Package 'ordinalLBM'

Title: Co-Clustering of Ordinal Data via Latent Continuous Random Variables
Description: It implements functions for simulation and estimation of the ordinal latent block model (OLBM), as described in Corneli, Bouveyron and Latouche (2019).
Authors: Marco Corneli, Charles Bouveyron and Pierre Latouche
Maintainer: Marco Corneli <[email protected]>
License: GPL (>= 2)
Version: 1.0
Built: 2024-11-08 03:11:21 UTC
Source: https://github.com/cran/ordinalLBM

Help Index


Fitting OLBM to the data

Description

It estimates the OLBM model parameters as well as the most likely posterior cluster assignments by maximum likelihood.

Usage

olbm(Y, Q, L, init = "kmeans", eps = 1e-04, it_max = 500,
  verbose = TRUE)

Arguments

Y

An M x P ordinal matrix, containing ordinal entries from 1 to K. Missing data are coded as zeros.

Q

The number of row clusters.

L

The number of column clusters.

init

A string specifying the initialisation type. It can be "kmeans" (the default) or "random" for a single random initialisation.

eps

When the difference between two consecutive vaules of the log-likelihood is smaller than eps, the M-EM algorithms will stop.

it_max

The maximum number of iterations that the M-EM algorithms will perform (although the minimum tolerance eps is not reached).

verbose

A boolean specifying whether extended information should be displayed or not (TRUE by default).

Value

It returns an S3 object of class "olbm" containing

estR

the estimated row cluster memberships.

estC

the estimated column cluster memberships.

likeli

the final value of the log-likelihood.

icl

the value of the ICL criterion.

Pi

the Q x L estimated connectivity matrix.

mu

a Q x L matrix containing the estimated means of the latent Gaussian distributions.

sd

a Q x L matrix containing the estimated standard deviations of the latent Gaussian distributions.

eta

a Q x L x K array whose entry (q,l,k) is the estimated probability that one user in the q-th row cluster assign the score k to one product in the l-th column cluster.

rho

the estimated row cluster proportions.

delta

the estimated column cluster proportions.

initR

the initial row cluster assignments provided to the C-EM algorithm.

initC

the initial column cluter assignments provided to the C-EM algorigthm.

Y

the input ordinal matrix Y.

thresholds

the values (1.5, 2.5, ... , K-0.5) of the thresholds, defined inside the function olbm.

References

Corneli M.,Bouveyron C. and Latouche P. (2019) Co-Clustering of ordinal data via latent continuous random variables and a classification EM algorithm. (https://hal.archives-ouvertes.fr/hal-01978174)

Examples

data(olbm_dat)
res <- olbm(olbm_dat$Y, Q=3, L=2)

OLBM simulated data

Description

It is a list containing i) an ordinal toy data matrix simulated acccording to OLBM and ii) the row/column cluster assignments.
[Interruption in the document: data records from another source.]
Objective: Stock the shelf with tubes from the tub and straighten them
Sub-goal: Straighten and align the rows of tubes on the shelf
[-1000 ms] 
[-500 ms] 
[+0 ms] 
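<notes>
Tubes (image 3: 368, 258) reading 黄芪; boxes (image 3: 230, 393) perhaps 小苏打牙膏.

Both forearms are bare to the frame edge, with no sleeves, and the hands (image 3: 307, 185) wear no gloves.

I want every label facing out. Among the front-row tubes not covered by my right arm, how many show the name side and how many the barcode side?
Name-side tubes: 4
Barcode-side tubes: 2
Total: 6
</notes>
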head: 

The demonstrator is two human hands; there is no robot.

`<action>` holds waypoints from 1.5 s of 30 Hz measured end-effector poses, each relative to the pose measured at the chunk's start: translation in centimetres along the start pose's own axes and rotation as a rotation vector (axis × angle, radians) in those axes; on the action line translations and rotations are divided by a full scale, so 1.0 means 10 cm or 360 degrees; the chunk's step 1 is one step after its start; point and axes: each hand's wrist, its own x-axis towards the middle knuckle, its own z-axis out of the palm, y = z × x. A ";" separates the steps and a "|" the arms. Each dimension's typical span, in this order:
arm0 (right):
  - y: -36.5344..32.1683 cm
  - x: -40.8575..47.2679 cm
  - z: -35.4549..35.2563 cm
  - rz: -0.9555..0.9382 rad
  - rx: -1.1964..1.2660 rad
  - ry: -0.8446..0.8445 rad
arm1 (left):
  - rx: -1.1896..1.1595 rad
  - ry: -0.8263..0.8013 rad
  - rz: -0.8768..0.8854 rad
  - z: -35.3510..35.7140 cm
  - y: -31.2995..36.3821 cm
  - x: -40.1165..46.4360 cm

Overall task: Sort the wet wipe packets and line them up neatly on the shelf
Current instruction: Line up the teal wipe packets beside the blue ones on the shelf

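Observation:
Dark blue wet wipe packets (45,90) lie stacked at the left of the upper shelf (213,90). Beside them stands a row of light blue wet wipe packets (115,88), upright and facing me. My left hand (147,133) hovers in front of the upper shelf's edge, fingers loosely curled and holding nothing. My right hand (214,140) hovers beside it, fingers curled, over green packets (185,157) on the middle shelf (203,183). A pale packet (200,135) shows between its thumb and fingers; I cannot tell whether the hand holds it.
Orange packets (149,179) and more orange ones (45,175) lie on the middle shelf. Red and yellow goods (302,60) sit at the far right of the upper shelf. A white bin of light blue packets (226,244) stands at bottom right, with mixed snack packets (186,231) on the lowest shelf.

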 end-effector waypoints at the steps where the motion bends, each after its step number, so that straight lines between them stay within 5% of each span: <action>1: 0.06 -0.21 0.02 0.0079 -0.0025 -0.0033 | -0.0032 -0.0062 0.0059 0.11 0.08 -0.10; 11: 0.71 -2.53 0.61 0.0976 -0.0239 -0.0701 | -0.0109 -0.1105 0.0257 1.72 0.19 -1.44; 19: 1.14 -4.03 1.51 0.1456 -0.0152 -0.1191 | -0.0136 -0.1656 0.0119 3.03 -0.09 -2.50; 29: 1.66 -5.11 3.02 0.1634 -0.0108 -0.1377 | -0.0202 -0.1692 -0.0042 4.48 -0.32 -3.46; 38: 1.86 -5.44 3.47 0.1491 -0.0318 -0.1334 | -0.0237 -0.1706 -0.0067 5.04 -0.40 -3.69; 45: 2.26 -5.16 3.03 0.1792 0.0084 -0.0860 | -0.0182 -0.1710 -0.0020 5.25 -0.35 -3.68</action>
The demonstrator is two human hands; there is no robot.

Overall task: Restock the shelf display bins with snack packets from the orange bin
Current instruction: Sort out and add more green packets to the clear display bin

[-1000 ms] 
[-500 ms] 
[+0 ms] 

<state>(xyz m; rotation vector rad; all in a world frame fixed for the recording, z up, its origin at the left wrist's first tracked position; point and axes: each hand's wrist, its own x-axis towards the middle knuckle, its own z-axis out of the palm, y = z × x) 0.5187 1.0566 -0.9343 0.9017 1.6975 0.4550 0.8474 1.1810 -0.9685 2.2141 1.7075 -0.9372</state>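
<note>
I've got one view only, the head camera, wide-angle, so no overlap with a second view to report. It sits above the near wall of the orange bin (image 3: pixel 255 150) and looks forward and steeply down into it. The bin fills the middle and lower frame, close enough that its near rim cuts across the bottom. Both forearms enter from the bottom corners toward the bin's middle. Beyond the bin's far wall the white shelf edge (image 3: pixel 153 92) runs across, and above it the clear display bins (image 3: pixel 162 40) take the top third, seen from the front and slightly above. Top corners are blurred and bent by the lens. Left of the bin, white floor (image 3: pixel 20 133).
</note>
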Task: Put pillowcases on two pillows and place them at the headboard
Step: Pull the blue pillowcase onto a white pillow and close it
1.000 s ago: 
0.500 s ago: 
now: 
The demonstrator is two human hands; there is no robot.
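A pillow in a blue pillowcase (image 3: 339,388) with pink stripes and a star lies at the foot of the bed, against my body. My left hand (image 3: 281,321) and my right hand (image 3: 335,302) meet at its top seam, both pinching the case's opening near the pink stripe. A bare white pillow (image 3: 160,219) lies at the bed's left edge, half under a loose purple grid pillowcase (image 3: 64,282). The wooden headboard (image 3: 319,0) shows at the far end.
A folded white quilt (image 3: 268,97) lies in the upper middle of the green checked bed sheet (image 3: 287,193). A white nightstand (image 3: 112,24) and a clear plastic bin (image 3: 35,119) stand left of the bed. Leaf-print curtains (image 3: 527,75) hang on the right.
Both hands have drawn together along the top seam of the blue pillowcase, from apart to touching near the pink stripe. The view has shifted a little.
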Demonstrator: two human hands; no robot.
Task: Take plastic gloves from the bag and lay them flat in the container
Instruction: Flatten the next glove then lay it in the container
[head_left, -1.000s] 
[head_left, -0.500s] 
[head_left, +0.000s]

To see how the data are simulated, you can type "?simu.olbm" in the R console and look at "Examples".

Usage

data(olbm_dat)

Format

A list containing three items.

Y

: an ordinal data matrix simulated according to OLBM.

Rclus

: the actual row cluster assignments.

Cclust

: the actual column cluster assignments.


Plot OLBM

Description

It plots the re-organized incidence matrix and/or the estimated Gussian densities.

Usage

## S3 method for class 'olbm'
plot(x, type = "hist", ...)

Arguments

x

The "olbm" object output of the function olbm.

type

A string specifying the type of plot to be produced. The currently supported values are "hist" and "incidence".

...

Additional parameters to pass to sub-functions.

Examples

data(olbm_dat)
res <- olbm(olbm_dat$Y, Q=3, L=2)   
plot(res, "hist")
plot(res, "incidence")

Simulate OLBM data

Description

It simulates an ordinal data matrix according to OLBM.

Usage

simu.olbm(M, P, Pi, rho, delta, mu, sd, thresh)

Arguments

M

The number of rows of the ordinal matrix Y.

P

The number of columns of the ordinal matrix Y.

Pi

A Q x L connectivity matrix to manage missing data (coded az zeros in Y).

rho

A vector of length Q, containing multinomial probabilities for row cluster assignments.

delta

A vector of length L, containing multinomial probabilities for column cluster assignments.

mu

A Q x L matrix containing the means of the latent Gaussian distributions.

sd

A Q x L matrix containing the standard deviations of the latent Gaussian distributions.

thresh

A K+1 vector containing the sorted tresholds used to simulate the ordinal entries in Y, where K is the number of ordinal modalities. The first entry in tresh must be -Inf, the last entry +Inf.

Value

It returns a list containing:

Y

An M x P matrix. The observed ordinal entries are integers between 1 and K. Missing data are coded as zeros.

Rclus

A vector of length M containing the row cluster memberships.

Cclus

A vector of length P containing the column cluster memberships.

References

Corneli M.,Bouveyron C. and Latouche P. (2019) Co-Clustering of ordinal data via latent continuous random variables and a classification EM algorithm. (https://hal.archives-ouvertes.fr/hal-01978174)

Examples

M <- 150                                    
P <- 100 
Q <- 3
L <- 2

## connectivity matrix
Pi <- matrix(.7, nrow = Q, ncol = L)
Pi[1,1] <- Pi[2,2] <- Pi[3,2] <- .5

## cluster memberships proportions
rho <- c(1/3, 1/3 ,1/3)
delta <- c(1/2, 1/2)

# Thresholds
thresh <- c(-Inf, 2.37, 2.67, 3.18, 4.33, Inf)     # K = 5

## Gaussian parameters
mu <- matrix(c(0, 3.4, 2.6, 0, 2.6, 3.4), nrow = Q, ncol = L)   
sd <- matrix(c(1.2,1.4,1.0,1.2,1.4,1.0), nrow = Q, ncol = L)

## Data simulation
dat <- simu.olbm(M, P, Pi, rho, delta, mu, sd, thresh)